Whether Atlanta will have the successes that will attract sufficient venture capital to cultivate our talent remains to be seen. If not cultivated here, that talent will drift elsewhere.
In the meantime, I am wondering whether the latest technology wave has crested. Productivity gains remain good (2.1% in the past year), but they definitely are slowing. Could this be a normal cyclical slowing related to learning the capabilities of current capital before adding more? Or have the best uses of the current technology already been identified, if not yet fully exploited?
I remain skeptical. The returns created by additions to capital have rarely been higher. For the entire economy, and this includes decaying industries and resource based activity where productivity is partially decaying over time, returns on new capital are well over 10 percent. Those efficiently adding to their capital may be achieving more than 15 or even 20%. At the same time, investors are willing to accept very low returns for risk.

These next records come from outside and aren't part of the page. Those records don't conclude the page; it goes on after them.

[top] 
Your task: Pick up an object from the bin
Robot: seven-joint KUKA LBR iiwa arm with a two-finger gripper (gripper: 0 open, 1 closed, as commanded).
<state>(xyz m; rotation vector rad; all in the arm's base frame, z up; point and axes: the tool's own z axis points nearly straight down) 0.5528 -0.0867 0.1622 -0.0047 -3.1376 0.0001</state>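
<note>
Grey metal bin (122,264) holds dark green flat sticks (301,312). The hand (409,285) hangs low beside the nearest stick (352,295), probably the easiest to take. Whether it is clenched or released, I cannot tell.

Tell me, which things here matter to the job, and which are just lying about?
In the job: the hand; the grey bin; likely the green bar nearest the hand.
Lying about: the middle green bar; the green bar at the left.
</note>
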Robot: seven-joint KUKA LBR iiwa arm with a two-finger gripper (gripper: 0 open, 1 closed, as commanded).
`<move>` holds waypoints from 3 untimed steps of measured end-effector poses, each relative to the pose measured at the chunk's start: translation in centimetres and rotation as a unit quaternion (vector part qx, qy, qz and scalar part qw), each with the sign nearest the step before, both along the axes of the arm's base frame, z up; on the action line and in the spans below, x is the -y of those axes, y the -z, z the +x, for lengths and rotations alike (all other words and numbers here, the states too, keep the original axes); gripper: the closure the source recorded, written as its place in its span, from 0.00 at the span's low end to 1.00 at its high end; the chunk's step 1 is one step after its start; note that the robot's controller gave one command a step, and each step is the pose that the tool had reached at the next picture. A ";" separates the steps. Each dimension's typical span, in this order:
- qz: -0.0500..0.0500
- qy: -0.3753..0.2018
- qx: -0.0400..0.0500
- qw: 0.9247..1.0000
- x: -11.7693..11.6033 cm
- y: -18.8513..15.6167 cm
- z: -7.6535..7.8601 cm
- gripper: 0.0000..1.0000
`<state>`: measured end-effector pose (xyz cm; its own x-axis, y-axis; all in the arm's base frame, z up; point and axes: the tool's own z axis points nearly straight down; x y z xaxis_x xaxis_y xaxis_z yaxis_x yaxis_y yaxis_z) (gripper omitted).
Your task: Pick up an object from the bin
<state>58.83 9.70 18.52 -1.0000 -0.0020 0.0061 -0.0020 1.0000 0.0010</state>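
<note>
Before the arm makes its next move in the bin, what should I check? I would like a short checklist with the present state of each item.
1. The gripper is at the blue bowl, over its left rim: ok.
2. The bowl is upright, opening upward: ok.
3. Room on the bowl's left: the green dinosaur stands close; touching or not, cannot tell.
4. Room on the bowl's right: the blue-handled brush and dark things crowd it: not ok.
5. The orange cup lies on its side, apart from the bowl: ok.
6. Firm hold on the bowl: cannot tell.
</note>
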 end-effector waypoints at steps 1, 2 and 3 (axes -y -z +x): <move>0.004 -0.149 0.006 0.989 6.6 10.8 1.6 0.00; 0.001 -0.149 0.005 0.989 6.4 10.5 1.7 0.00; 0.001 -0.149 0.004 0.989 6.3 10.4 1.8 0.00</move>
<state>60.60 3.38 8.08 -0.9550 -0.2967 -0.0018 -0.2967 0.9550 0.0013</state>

I cannot say who without analyzing individual companies, but I can say that such high returns in an era where investors are not demanding that much for risk (except in their choice of whether to provide funding at all) need to be more fully exploited. This means that capital budgets should be expanding, not slowing, as they did in the past two quarters. Do the CIOs know what their capital is returning and how to garner resources to add to profitability? Are the CEOs aware of how high the returns on capital currently are? Now those are questions upon which an economist can work.